**Instructions to follow:**
For the records that follow, give the number of lines in which the word "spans" occurs, with nothing added.

**Information supplied:**

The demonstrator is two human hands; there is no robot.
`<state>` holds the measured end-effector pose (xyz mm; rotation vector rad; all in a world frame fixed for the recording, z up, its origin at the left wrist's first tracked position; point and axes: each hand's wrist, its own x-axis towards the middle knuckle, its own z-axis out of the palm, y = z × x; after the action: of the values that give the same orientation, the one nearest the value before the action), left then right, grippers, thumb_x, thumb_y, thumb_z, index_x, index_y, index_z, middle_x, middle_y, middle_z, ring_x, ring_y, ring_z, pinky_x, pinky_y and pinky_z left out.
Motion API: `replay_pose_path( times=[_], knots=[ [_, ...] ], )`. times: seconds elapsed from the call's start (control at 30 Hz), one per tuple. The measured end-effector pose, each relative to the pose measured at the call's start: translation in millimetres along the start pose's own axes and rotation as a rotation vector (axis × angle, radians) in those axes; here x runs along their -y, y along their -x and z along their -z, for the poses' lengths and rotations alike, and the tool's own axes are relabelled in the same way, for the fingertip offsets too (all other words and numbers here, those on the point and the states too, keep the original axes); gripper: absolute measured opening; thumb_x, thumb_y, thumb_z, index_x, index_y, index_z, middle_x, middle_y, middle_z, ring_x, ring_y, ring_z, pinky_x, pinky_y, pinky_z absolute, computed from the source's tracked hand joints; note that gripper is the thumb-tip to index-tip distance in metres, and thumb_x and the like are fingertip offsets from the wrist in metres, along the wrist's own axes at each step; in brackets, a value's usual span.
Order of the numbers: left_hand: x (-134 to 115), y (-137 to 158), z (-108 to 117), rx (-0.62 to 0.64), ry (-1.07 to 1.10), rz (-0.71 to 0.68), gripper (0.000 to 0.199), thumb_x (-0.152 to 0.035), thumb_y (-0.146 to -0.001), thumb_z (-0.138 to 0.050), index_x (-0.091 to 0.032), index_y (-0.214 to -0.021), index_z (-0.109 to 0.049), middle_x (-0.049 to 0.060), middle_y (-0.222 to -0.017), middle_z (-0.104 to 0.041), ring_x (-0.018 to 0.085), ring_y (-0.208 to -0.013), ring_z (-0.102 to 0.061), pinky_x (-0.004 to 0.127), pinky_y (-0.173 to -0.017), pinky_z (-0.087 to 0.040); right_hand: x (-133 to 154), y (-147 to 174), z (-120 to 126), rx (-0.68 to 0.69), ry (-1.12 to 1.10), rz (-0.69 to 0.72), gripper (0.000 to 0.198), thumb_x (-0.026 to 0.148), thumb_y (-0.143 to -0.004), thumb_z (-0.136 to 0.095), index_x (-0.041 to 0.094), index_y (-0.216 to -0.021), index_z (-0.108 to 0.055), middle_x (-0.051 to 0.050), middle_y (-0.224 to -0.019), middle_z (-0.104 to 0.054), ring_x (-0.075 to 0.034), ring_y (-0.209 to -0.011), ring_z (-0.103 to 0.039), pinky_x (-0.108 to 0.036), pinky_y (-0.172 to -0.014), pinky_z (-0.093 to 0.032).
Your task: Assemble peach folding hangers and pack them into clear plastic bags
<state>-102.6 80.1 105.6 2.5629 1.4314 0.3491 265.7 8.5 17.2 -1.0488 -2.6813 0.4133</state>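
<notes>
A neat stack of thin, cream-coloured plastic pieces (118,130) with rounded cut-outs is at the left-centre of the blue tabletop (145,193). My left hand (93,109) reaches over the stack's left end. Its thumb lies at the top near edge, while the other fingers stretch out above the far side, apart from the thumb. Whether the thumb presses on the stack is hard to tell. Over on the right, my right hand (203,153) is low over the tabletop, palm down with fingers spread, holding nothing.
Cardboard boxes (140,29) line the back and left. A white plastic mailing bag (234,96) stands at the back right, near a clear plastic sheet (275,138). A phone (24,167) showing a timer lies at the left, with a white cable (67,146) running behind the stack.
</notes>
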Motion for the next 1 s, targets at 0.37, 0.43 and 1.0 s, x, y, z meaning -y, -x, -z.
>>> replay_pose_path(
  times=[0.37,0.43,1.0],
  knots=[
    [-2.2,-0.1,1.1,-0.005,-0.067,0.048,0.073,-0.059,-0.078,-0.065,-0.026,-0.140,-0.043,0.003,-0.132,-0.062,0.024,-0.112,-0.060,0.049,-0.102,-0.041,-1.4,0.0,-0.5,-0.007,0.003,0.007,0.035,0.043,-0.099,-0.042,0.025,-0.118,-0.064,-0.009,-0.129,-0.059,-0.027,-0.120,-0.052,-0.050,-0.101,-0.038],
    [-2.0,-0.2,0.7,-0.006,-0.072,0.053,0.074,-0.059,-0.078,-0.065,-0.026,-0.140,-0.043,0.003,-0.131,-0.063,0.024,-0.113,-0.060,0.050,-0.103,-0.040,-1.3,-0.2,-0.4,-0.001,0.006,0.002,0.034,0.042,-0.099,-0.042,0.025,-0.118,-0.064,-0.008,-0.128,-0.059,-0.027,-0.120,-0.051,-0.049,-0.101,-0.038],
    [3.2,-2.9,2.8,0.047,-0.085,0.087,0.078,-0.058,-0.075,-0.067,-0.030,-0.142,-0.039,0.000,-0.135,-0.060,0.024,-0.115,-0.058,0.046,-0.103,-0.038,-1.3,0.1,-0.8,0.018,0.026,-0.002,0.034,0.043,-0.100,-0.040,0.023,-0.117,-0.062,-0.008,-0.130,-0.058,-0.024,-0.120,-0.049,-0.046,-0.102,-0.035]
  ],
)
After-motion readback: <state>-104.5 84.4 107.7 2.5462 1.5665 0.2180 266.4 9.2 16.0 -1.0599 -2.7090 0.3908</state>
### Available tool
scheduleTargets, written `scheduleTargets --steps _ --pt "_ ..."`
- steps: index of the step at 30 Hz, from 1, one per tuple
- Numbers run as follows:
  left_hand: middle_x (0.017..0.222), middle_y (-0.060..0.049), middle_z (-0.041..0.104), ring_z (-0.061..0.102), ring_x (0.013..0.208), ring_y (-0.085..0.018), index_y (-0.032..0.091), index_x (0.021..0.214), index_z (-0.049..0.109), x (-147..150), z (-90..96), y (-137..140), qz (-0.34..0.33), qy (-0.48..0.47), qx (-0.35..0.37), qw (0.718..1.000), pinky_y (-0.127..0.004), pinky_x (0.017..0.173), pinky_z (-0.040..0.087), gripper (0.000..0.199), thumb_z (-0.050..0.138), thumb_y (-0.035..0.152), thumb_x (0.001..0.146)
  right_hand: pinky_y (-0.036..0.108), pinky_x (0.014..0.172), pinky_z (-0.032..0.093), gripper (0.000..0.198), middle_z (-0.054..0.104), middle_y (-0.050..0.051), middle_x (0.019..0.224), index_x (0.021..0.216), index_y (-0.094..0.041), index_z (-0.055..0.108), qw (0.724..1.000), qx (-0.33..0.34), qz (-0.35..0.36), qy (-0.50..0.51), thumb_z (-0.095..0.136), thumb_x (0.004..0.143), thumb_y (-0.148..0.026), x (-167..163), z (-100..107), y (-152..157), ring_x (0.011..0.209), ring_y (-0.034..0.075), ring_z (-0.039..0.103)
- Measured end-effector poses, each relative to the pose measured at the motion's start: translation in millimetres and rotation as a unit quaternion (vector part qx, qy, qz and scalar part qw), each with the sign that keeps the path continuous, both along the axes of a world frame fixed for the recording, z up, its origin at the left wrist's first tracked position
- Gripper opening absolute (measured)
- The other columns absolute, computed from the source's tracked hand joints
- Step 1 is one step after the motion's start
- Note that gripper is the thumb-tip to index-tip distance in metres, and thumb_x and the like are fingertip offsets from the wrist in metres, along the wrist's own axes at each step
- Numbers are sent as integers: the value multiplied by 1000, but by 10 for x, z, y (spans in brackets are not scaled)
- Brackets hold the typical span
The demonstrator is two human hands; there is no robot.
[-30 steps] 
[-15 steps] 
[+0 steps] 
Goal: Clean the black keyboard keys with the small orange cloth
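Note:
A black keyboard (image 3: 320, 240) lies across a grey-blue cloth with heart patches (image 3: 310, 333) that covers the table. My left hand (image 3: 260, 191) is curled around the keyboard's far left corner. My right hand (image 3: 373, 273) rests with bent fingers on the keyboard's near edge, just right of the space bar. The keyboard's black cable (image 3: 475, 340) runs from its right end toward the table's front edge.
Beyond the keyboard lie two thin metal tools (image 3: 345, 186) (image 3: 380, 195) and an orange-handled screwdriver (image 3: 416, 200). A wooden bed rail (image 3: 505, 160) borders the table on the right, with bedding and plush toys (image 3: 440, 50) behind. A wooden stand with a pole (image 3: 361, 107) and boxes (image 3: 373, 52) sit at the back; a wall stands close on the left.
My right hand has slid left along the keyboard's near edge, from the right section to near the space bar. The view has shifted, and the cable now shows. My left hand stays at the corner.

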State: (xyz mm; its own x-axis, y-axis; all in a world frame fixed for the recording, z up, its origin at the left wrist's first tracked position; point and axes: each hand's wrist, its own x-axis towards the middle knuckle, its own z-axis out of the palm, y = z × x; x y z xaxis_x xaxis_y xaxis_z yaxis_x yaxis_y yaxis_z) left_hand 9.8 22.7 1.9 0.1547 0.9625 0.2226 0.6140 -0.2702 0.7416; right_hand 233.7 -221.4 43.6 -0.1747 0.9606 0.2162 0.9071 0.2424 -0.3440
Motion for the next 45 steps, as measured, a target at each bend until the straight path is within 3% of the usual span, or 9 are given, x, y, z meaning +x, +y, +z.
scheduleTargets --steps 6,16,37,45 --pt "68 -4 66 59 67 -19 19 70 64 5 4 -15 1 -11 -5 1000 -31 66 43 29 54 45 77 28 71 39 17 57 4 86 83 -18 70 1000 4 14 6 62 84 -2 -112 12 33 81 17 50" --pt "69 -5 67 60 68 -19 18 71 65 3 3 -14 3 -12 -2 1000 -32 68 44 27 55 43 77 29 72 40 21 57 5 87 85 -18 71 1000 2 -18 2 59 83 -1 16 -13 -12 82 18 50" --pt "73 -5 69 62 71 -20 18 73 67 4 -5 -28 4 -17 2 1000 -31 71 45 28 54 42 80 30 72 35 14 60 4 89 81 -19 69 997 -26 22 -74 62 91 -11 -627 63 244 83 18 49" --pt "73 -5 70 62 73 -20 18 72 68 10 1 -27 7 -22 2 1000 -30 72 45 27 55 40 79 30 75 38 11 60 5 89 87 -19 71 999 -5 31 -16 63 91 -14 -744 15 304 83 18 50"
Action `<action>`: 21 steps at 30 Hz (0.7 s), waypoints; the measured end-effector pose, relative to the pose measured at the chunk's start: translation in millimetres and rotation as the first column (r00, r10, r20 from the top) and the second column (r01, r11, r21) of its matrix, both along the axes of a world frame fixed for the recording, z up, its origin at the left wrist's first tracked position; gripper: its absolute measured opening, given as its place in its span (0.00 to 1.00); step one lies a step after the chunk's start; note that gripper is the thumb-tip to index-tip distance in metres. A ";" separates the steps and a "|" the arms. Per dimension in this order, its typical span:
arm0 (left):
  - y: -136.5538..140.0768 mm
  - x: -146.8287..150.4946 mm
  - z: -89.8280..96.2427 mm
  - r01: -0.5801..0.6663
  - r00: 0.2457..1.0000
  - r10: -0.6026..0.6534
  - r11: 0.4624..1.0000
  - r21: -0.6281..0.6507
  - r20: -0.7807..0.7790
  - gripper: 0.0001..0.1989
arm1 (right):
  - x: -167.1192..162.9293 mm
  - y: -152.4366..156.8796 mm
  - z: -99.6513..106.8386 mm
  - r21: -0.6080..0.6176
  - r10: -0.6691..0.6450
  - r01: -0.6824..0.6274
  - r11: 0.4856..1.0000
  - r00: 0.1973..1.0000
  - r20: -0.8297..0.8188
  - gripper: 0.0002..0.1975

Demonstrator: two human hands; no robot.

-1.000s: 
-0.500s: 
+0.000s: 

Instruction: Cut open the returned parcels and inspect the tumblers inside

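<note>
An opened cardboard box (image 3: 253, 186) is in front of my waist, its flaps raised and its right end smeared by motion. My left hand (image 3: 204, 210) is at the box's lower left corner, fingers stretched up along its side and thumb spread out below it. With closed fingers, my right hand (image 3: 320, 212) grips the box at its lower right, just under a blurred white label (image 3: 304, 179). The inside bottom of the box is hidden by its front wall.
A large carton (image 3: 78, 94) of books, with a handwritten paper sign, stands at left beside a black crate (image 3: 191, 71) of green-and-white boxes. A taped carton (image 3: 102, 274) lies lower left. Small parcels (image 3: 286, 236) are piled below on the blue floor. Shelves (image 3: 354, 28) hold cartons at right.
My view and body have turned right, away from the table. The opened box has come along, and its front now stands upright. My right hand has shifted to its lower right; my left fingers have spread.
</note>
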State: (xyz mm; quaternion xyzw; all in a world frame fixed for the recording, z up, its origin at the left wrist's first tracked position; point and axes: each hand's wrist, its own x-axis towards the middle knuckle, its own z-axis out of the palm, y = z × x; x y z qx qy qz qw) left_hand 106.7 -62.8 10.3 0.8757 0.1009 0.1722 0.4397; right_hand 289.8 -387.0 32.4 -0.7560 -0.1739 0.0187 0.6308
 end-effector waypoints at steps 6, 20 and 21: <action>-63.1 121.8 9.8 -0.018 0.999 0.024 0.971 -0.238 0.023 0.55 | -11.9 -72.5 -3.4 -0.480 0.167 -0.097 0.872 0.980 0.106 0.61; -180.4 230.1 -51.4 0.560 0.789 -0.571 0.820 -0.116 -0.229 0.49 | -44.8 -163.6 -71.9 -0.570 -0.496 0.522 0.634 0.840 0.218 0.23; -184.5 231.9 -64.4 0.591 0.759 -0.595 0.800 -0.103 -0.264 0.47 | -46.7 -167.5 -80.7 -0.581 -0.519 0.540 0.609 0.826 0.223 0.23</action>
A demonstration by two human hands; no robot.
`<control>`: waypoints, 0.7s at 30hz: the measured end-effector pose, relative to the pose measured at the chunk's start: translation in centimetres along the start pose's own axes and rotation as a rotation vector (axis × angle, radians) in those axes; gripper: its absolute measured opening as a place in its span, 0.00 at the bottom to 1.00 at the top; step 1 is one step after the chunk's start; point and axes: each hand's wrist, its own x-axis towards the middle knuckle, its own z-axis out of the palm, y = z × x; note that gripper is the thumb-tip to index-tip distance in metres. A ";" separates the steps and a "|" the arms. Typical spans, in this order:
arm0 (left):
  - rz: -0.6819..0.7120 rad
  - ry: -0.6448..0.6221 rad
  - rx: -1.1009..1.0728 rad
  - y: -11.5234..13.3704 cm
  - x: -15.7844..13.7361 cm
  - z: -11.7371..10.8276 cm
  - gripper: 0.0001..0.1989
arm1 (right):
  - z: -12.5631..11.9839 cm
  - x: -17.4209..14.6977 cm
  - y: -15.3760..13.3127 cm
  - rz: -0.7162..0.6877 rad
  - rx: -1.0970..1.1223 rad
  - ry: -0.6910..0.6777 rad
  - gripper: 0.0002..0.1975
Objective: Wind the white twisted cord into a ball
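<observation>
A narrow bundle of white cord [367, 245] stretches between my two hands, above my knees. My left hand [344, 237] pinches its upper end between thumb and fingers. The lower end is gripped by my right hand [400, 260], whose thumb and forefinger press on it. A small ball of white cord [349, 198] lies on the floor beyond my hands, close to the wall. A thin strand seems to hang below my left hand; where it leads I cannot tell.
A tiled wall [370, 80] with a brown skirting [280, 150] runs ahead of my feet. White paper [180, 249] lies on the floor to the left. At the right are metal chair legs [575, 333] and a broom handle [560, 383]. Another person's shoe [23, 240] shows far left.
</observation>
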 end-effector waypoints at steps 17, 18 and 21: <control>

**Task output:**
2